YaRN: Efficient Context Window Extension of Large Language Models (2309.00071v2)

Published 31 Aug 2023 in cs.CL, cs.AI, and cs.LG

Abstract: Rotary Position Embeddings (RoPE) have been shown to effectively encode positional information in transformer-based LLMs. However, these models fail to generalize past the sequence length they were trained on. We present YaRN (Yet another RoPE extensioN method), a compute-efficient method to extend the context window of such models, requiring 10x less tokens and 2.5x less training steps than previous methods. Using YaRN, we show that LLaMA models can effectively utilize and extrapolate to context lengths much longer than their original pre-training would allow, while also surpassing previous the state-of-the-art at context window extension. In addition, we demonstrate that YaRN exhibits the capability to extrapolate beyond the limited context of a fine-tuning dataset. The models fine-tuned using YaRN has been made available and reproduced online up to 128k context length at https://github.com/jquesnelle/yarn

PDF Abstract

YaRN: An Efficient Method for Extending the Context Window of RoPE-Enabled LLMs

Introduction to RoPE and Its Limitations

LLMs have significantly benefited from the introduction of Rotary Position Embeddings (RoPE), which encode positional information more effectively in transformer architectures. While RoPE has been pivotal in enhancing the capabilities of these models, a notable limitation is their failure to generalize to sequence lengths beyond their training confines. Addressing this, we examine the recent development of YaRN (Yet another RoPE extensioN method), a novel approach that proposes a compute-efficient solution to extend the contextual reach of RoPE-enabled LLMs without demanding extensive training resources.

Background on Positional Encoding and Existing Solutions

Positional encoding has evolved through various iterations, moving from absolute to relative schemes, with RoPE emerging as a popular choice due to its ability to manage relative distances effectively. Despite its advantages, extending the context window beyond the pre-trained threshold remained a challenge. Prior efforts, such as Position Interpolation (PI) and "NTK-aware" interpolation, made strides towards solving this issue but were either limited in scalability or demanded substantial fine-tuning resources.

Within this landscape, YaRN emerges as a comprehensive solution that builds upon the foundations of RoPE and earlier interpolation efforts. By incorporating techniques like "NTK-by-parts" and Dynamic Scaling, YaRN presents a method that significantly reduces the necessity for large training datasets and computational steps while effectively extending the context window.

Unveiling YaRN: Methodology and Advantages

YaRN introduces a multi-faceted approach to address the challenges of context window extension. At its core, YaRN distinguishes itself by employing a targeted interpolation method that respects the inherent frequency components of RoPE, unlike the "blind" methods of its predecessors. This nuanced consideration of frequency information ensures that both high and low-frequency details are aptly scaled, preserving the model's ability to discern close and distant relations within the text cohesively.

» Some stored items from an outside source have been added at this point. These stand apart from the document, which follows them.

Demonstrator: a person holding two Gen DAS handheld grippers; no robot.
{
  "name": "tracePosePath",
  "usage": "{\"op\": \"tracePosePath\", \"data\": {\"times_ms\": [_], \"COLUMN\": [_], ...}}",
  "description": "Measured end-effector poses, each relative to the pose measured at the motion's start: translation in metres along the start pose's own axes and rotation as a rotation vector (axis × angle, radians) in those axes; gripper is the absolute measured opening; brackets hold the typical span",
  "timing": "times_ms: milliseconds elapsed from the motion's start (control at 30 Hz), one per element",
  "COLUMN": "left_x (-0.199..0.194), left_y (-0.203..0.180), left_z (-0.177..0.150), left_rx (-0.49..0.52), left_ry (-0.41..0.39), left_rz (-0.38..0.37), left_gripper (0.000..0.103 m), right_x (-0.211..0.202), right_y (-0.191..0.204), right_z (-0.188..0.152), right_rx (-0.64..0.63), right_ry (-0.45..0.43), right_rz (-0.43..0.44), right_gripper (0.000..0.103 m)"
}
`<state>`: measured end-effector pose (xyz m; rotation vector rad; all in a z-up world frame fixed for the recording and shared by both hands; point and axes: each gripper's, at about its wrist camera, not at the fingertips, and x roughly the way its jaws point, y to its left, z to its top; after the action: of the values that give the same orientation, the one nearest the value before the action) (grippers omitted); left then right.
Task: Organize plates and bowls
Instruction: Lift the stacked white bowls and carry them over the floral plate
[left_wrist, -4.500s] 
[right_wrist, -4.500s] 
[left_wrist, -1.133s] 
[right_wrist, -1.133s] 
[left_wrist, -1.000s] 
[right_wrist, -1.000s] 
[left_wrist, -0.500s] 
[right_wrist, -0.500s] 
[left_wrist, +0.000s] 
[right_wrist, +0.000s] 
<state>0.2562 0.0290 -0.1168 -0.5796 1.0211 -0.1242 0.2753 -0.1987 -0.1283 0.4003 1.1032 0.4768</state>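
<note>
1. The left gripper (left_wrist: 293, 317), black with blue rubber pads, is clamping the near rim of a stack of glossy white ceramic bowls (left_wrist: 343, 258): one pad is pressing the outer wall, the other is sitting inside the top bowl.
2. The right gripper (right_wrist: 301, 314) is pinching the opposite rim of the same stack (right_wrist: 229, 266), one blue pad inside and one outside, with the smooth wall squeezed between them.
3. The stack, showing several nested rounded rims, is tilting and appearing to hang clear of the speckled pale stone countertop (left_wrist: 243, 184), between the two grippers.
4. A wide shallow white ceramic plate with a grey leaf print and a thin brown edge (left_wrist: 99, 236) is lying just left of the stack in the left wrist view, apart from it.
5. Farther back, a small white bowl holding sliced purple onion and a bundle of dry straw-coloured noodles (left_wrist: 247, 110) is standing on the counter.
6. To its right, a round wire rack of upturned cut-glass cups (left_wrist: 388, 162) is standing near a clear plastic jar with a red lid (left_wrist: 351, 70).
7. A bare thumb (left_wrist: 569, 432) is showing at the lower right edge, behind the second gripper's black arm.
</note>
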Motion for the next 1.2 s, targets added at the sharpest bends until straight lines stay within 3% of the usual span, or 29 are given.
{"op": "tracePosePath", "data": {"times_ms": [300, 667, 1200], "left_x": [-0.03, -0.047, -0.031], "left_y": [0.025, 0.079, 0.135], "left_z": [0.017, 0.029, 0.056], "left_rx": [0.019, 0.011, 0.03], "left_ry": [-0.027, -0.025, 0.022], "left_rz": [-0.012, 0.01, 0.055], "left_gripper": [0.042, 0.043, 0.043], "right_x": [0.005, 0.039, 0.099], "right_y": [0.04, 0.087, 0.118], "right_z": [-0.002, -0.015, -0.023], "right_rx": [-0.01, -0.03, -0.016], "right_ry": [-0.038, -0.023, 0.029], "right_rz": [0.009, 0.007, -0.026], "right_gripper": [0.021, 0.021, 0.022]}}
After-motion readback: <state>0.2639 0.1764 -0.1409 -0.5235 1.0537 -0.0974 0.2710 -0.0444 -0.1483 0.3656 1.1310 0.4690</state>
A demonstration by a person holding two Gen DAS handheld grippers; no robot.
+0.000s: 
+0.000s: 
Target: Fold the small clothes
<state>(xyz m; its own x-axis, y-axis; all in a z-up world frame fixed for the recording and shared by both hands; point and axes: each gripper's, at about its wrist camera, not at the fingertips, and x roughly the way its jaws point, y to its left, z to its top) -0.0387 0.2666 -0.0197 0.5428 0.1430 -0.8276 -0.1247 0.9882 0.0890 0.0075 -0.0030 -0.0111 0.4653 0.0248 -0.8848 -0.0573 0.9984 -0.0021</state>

Additionally, the integration of Dynamic Scaling allows YaRN to adjust the scale factor in real-time during inference, promoting model robustness across varying sequence lengths. This is a leap forward, enabling models to maintain performance without the abrupt degradation observed in previous methods when reaching the pre-trained context limit.

Empirical Validation and Practical Implications

Through exhaustive experimentation with LLaMA among other models, YaRN has proven its prowess in extending context windows far beyond existing benchmarks, doing so with remarkably lower training requirements. Specifically, YaRN brought about state-of-the-art performance in context window extensions with 10x fewer tokens and a 2.5x reduction in training steps compared to its closest competitors. These improvements not only signify a breakthrough in the efficiency of training but also in the applicability of LLMs to tasks involving significantly longer sequences.

Beyond its numerical successes, YaRN's methodological contributions suggest a promising avenue for future research into embedding interpolation and model generalization over extended contexts. It opens the door to more computationally efficient and scalable solutions for managing large sequence lengths - a critical frontier for advancement in natural language processing and understanding.

Looking Ahead: YaRN and the Future of LLMs

YaRN’s introduction represents a pivotal advancement in the manipulation of context windows for LLMs. Its ability to efficiently extend context sizes poses significant implications for both the theoretical understanding and practical utilization of transformer architectures. This approach not only enhances current models' capabilities but also lays foundational knowledge that could inspire future innovations in LLM development. As we continue to explore the boundaries and applications of LLMs, techniques like YaRN will be instrumental in shaping the next generation of AI-driven language understanding and generation.